From the entries that follow, copy exactly the lines beginning at the line holding "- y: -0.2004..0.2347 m" and continuing through the line holding "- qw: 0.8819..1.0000".

Stored dataset items
::::::

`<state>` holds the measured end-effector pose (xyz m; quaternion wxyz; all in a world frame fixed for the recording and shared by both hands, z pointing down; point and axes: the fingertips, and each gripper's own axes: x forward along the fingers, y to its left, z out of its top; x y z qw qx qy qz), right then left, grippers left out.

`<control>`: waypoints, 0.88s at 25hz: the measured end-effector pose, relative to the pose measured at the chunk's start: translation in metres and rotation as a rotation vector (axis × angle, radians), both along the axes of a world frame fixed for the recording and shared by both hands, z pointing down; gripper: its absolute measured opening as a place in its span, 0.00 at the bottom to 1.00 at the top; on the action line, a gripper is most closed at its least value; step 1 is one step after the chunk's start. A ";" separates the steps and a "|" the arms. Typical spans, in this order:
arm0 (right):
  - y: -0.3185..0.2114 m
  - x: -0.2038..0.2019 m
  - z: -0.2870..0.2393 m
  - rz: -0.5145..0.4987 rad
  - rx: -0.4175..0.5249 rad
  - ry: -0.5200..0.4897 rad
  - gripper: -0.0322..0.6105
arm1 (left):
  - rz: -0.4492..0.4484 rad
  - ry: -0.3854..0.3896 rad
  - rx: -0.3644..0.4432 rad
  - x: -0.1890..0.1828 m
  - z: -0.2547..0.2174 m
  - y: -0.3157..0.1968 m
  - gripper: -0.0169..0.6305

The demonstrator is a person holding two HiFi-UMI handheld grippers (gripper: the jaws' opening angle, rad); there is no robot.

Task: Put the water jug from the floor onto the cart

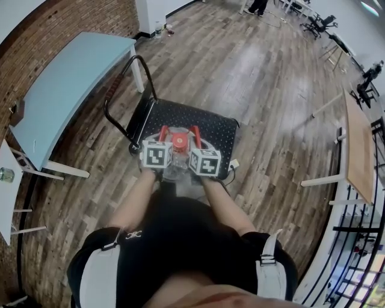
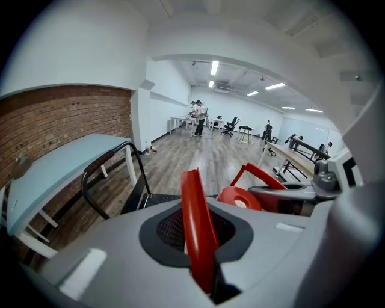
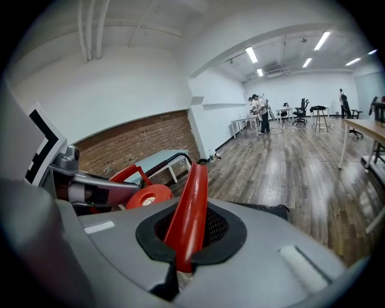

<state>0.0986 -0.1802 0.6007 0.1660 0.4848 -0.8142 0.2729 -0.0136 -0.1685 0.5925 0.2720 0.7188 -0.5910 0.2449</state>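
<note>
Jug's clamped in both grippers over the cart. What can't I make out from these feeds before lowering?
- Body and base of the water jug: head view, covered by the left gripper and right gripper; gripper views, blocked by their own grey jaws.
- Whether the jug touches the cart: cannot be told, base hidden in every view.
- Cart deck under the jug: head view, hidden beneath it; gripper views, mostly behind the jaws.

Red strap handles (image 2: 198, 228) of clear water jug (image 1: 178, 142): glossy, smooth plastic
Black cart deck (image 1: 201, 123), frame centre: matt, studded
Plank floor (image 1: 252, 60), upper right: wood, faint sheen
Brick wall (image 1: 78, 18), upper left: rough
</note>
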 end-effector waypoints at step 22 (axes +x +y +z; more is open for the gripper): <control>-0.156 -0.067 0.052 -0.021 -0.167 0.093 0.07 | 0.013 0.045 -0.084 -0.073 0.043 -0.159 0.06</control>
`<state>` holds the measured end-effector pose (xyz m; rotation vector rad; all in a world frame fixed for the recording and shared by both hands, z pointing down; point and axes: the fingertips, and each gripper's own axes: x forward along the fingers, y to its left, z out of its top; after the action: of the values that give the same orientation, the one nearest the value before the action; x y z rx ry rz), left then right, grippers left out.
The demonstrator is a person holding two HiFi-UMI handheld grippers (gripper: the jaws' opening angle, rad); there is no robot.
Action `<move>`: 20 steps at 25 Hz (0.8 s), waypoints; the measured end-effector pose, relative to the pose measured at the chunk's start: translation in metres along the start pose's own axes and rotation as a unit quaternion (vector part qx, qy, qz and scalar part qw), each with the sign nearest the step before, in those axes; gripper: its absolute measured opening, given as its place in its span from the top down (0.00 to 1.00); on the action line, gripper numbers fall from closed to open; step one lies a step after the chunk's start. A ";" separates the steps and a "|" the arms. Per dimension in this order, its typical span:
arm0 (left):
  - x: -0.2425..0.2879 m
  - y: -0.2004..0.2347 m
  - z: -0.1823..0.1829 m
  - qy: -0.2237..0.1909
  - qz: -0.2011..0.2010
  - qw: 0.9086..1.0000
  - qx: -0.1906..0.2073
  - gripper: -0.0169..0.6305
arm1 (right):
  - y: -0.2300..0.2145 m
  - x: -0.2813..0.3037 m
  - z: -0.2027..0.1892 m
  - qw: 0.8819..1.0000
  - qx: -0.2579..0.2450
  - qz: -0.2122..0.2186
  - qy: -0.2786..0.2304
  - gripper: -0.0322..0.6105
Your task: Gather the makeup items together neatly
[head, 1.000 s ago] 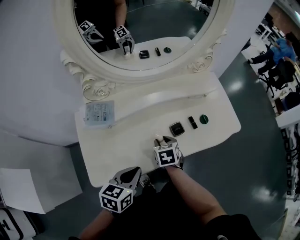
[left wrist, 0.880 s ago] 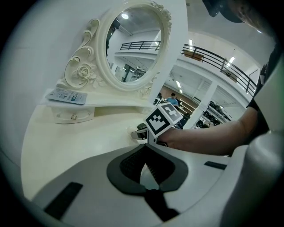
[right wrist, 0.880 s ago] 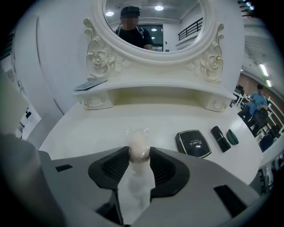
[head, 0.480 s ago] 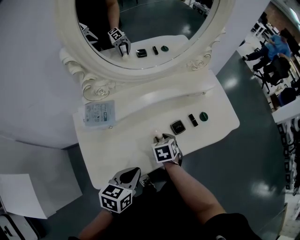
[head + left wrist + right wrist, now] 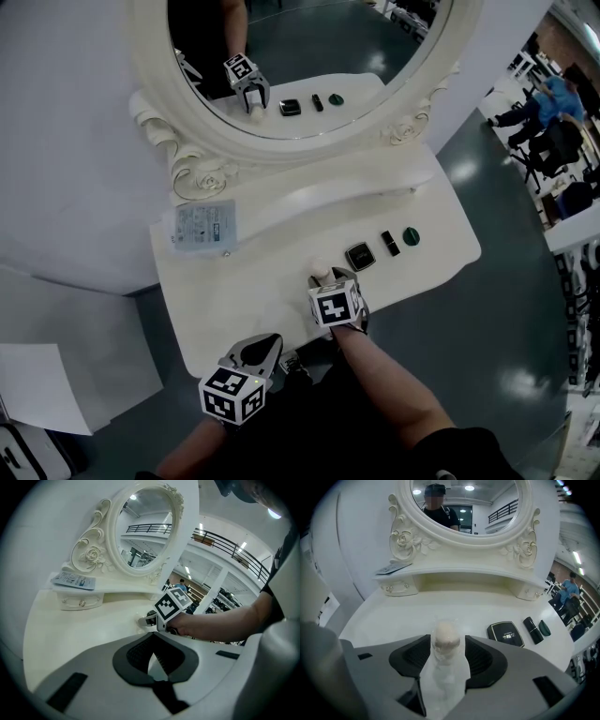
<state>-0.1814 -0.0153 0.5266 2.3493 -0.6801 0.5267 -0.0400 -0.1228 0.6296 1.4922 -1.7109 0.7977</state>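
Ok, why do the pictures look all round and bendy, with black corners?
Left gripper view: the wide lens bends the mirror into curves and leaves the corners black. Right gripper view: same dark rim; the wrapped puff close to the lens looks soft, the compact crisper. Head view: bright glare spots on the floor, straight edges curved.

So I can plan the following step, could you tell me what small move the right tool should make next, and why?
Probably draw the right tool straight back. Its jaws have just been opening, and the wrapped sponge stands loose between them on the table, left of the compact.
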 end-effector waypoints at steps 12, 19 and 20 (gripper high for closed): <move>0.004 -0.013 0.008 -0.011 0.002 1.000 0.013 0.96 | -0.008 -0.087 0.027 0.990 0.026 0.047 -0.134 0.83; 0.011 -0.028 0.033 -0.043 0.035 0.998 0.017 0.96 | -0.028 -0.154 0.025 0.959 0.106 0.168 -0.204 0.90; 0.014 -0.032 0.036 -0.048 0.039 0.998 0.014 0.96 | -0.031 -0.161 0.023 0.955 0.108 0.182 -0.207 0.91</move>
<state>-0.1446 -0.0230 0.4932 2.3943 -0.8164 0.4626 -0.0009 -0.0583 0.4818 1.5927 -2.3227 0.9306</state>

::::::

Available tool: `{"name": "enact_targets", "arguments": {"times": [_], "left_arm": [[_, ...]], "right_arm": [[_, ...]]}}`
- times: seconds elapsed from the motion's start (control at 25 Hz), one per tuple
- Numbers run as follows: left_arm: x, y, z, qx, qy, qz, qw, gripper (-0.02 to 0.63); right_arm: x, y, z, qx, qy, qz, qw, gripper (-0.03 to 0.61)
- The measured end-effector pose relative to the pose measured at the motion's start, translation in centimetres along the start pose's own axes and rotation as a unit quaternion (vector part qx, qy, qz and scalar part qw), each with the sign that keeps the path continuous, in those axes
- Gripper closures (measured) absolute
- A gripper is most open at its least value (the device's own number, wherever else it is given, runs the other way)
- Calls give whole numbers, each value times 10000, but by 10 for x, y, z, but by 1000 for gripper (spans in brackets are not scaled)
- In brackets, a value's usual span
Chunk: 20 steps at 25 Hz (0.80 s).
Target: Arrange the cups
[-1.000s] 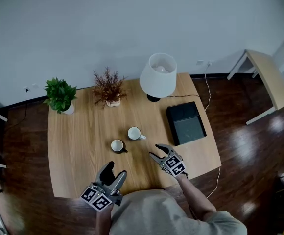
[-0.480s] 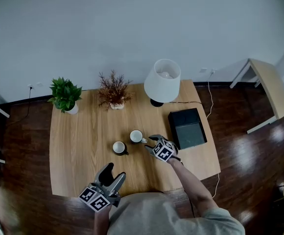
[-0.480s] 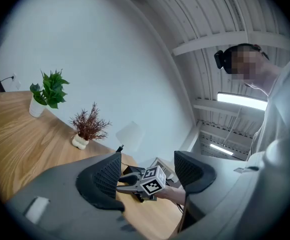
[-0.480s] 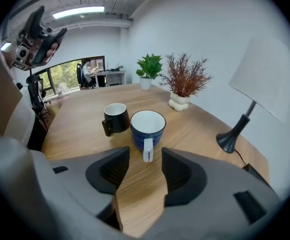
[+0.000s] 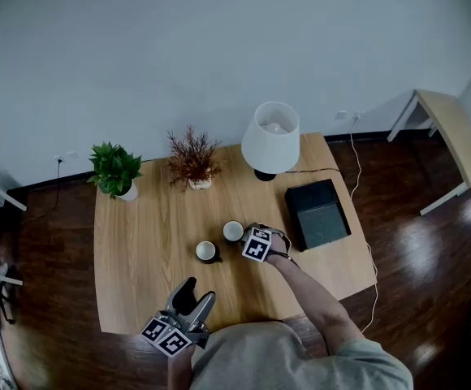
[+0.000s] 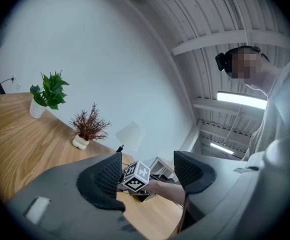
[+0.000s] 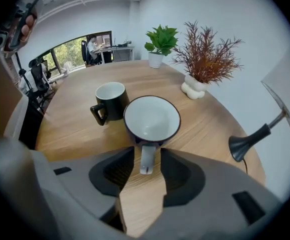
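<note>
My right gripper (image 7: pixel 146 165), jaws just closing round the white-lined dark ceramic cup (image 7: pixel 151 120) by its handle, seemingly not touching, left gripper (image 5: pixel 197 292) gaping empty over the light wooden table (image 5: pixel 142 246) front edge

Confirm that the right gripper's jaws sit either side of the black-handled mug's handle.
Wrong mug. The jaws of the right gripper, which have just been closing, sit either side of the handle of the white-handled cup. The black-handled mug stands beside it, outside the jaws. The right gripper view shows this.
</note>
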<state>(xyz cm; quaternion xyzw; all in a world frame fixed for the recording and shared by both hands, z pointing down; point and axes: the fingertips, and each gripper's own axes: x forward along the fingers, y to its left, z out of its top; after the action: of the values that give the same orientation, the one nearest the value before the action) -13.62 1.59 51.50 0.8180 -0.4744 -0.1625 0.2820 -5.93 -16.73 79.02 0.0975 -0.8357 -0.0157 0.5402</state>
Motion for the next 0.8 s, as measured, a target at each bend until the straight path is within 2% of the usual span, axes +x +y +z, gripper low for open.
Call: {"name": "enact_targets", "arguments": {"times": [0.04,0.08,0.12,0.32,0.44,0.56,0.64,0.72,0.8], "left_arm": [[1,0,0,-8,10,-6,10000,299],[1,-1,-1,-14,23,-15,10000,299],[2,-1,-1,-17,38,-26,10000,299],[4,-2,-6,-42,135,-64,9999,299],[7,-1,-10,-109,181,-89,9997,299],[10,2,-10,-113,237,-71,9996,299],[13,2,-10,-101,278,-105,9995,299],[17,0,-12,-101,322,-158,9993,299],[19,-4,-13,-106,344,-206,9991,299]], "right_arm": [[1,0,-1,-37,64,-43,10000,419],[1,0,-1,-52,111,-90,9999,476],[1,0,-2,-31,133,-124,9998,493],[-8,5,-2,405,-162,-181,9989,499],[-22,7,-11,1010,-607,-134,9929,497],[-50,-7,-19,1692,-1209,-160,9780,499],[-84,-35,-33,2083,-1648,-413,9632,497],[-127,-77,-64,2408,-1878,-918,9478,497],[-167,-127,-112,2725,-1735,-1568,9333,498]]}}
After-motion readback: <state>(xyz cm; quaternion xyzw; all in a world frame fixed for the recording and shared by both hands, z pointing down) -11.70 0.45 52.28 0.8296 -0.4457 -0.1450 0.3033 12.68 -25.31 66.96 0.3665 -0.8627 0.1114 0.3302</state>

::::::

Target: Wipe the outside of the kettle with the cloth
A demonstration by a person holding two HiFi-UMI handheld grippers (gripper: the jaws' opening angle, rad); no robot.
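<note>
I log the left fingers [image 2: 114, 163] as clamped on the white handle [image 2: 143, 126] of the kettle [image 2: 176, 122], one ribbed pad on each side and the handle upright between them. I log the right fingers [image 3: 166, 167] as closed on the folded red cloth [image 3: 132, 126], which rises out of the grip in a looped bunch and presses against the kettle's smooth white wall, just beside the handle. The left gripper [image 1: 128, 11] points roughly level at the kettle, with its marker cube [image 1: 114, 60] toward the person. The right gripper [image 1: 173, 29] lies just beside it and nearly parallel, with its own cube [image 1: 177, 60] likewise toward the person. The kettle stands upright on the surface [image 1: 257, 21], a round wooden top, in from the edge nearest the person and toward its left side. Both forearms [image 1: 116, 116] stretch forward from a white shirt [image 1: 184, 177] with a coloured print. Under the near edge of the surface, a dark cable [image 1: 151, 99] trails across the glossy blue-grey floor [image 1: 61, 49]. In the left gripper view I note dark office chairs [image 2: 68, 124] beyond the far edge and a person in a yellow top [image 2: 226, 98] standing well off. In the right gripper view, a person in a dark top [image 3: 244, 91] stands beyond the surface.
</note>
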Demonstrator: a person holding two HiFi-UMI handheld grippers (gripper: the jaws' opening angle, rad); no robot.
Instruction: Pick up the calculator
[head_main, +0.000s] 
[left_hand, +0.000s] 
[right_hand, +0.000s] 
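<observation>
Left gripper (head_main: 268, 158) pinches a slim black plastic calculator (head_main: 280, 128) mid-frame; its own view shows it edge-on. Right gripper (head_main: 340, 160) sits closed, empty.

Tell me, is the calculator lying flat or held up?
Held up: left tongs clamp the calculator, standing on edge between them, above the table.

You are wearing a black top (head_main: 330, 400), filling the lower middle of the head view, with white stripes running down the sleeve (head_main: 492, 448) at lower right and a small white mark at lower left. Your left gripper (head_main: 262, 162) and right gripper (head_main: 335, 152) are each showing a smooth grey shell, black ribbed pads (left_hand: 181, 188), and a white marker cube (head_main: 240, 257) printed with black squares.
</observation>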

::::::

**Task answer**
  - y: -0.2004..0.2347 m
  - z: -0.1823..0.1829 m
  - qy: -0.2237..0.1909
  - qz: -0.2011..0.2010
  - qw: 0.9086..1.0000
  - qx: -0.1906..0.2073
  - gripper: -0.0169..0.6305
arm1 (right):
  - y: -0.2300..0.2145 m
  - x: -0.2813..0.3037 m
  - z: -0.2027..0.1892 m
  - qw: 0.8819..1.0000

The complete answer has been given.